_Task to complete_
Reproduce the listing in full, pictures excluded.

════════════════════

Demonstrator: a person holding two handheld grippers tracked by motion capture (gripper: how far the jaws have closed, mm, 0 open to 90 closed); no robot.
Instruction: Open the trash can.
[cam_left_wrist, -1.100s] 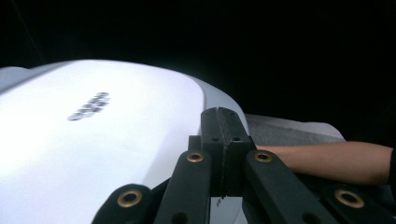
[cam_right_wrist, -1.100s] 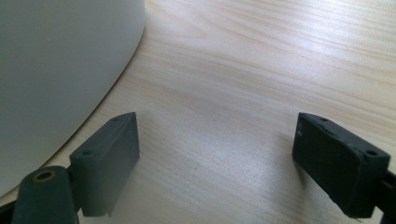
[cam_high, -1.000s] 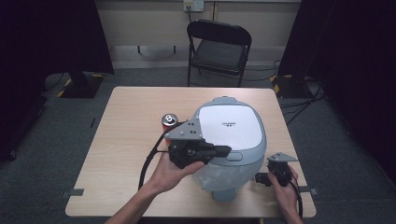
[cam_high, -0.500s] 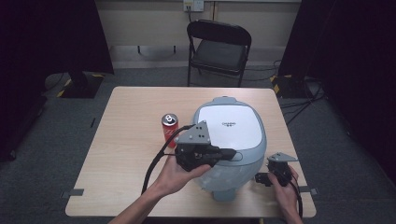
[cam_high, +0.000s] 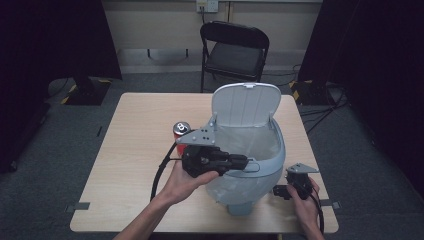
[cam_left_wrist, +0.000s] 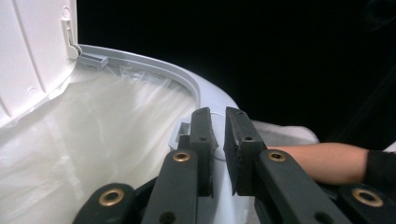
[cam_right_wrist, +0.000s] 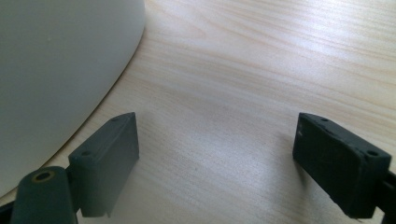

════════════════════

_Your solution_
Demonstrator: a person holding two handheld grippers tracked by motion capture (gripper: how far the jaws have closed, mm, 0 open to 90 closed); no robot.
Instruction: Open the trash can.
[cam_left_wrist, -1.100s] 
[cam_right_wrist, -1.100s] 
[cam_high, -1.000s] 
[cam_high, -0.500s] 
[cam_high, +0.000s] 
[cam_left_wrist, +0.000s] 
[cam_right_wrist, +0.000s] 

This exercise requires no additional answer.